La misura sarebbe aggiuntiva rispetto alle misure già previste: insomma, un’aggiunta rispetto all’iniziativa del cashback di cui avevamo già parlato.

Quanto bisognerà spendere?

Per arrivare a ottenere il rimborso da 150 euro aggiuntivo occorrerà spendere almeno 1.500 euro e pagare non in contanti ma con moneta elettronica — cioè carte di credito o debito, bancomat, bonifici bancari e app installate sul proprio telefonino, come Apple Pay, Samsung Pay o Satispay.

Quante transazioni dovrò fare?

Per accedere al rimborso «di Natale» dovrebbero servire almeno dieci transazioni con le carte, con gli stessi limiti di spesa che si applicheranno a regime (tetto per singole spese a 150 euro, divieto di frazionare i pagamenti per aumentare le transazioni). Quando il meccanismo sarà a regime, dunque presumibilmente dal gennaio 2021, le operazioni minime richieste saranno 50 da spalmare nel primo semestre e altre 50 per il secondo.

Quando arriverà il rimborso?

Secondo le prime informazioni, questo è un elemento di novità rispetto a quanto previsto: il rimborso potrebbe arrivare subito, entro la fine dell’anno.

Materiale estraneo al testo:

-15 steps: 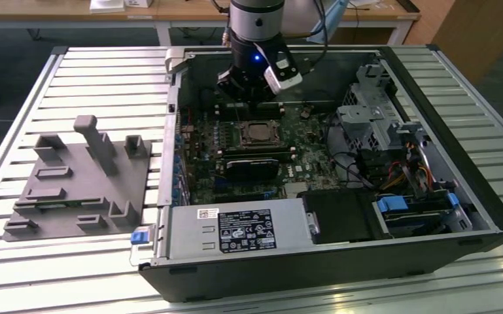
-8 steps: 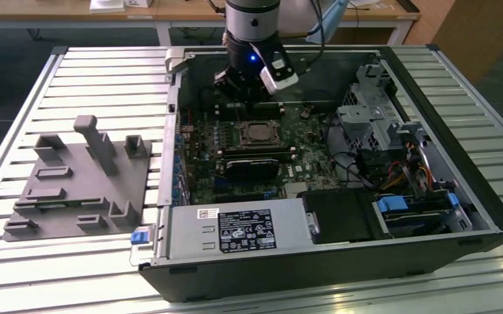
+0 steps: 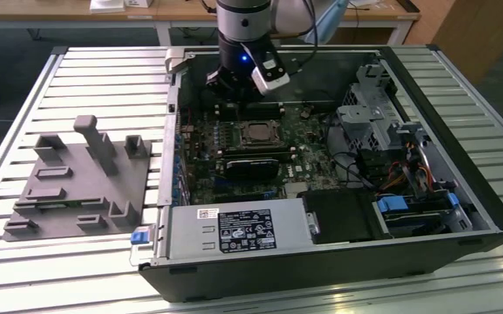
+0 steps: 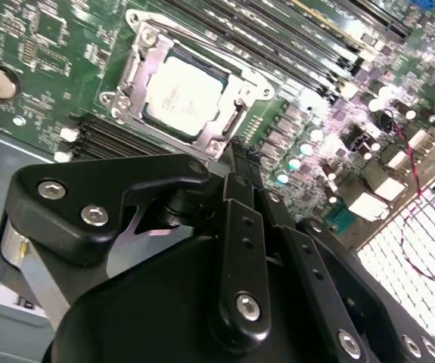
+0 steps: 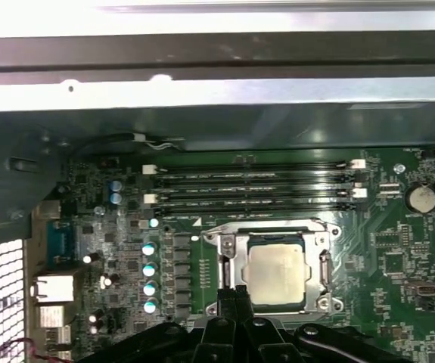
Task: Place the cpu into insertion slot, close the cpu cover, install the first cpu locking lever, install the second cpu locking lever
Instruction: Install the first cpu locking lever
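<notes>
In the first wrist view the cpu (image 5: 278,274) is seated in the insertion slot (image 5: 270,240) at lower centre under the lowered cpu cover (image 5: 228,248), the gripper (image 5: 236,296) is pressed together at its corner, and lever installation, requiring fine alignment, is judged current.

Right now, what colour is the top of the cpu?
The cpu is dull silvery-grey on top; the second wrist view shows it best.
</notes>
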Robot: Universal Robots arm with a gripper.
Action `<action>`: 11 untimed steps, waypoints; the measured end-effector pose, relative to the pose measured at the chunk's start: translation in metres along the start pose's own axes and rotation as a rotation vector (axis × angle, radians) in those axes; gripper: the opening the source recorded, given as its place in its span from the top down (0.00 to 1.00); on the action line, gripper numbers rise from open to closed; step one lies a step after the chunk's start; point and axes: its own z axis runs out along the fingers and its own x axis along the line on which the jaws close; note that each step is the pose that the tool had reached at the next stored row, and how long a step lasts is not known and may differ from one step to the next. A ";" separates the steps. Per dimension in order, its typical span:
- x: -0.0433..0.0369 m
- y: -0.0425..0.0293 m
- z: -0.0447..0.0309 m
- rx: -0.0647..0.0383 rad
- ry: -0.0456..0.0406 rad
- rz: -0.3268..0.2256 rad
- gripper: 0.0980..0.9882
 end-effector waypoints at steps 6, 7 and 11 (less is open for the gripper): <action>0.0120 0.0022 0.0001 0.000 0.0001 0.000 0.99; 0.0139 0.0029 0.0001 0.000 0.0001 0.000 0.99; 0.0203 0.0060 0.0003 0.000 0.0000 0.000 0.99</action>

Il rimborso arriverà direttamente via bonifico sul conto corrente.

Come si può partecipare?

Bisognerà essere maggiorenni,residenti in Italia, e dichiarare che le carte registrate vengono utilizzate solo per acquisti al di fuori dell’esercizio di attività di impresa, arte o professione. Bisognerà iscriversi sulla app «Io» della pubblica amministrazione o su eventuali altri sistemi messi a disposizione dagli operatori convenzionati con PagoPa, e fornire il proprio codice fiscale, gli estremi di «una o più» carte e l’Iban, perché i rimborsi arriveranno direttamente sul conto corrente.

Gli acquisti online contribuiscono alla soglia?

Secondo quanto emerso finora, no: gli acquisti devono essere effettuati fisicamente nei negozi e negli esercizi commerciali, cioè dove si potrebbe in alternativa pagare in contanti. Lo shopping online è dunque escluso dall’incentivo.

Da quando inizierà a funzionare il cashback?

Non è ancora stato definito il giorno in cui entra entrerà in vigore la misura, che sarà pronta comunque a inizio del prossimo mese di dicembre.

Qual è il massimo dei rimborsi con tutti i cashback?

Come anticipato qui sopra, i 150 euro sarebbero aggiuntivi rispetto a quanto già previsto dal piano cashback. In totale, dunque, chi usa i metodi di pagamento digitali potrà ottenere fino ad un massimo di 3450 euro nel prossimo anno sommando i vari rimborsi:
l’extra cashback di Natale (150 euro);
il cashback (da 300 euro);
il super cashback (da 3000 euro).

Che cos’è il supercashback?

Un premio da 3mila euro che andrà ai 100 mila cittadini che useranno maggiormente la moneta elettronica. Non sono previste soglie minime di spesa, basterà usarla il più possibile, anche per le spese piccole e frequenti. Per la «classifica generale» contano, infatti, saranno il numero di operazioni eseguite con carte e bancomat e l’aver raggiunto il tetto minimo di 3 mila euro annuali. Insomma, 5 caffè al bar conteranno come 5 telefonini comprati o 5 borse di lusso.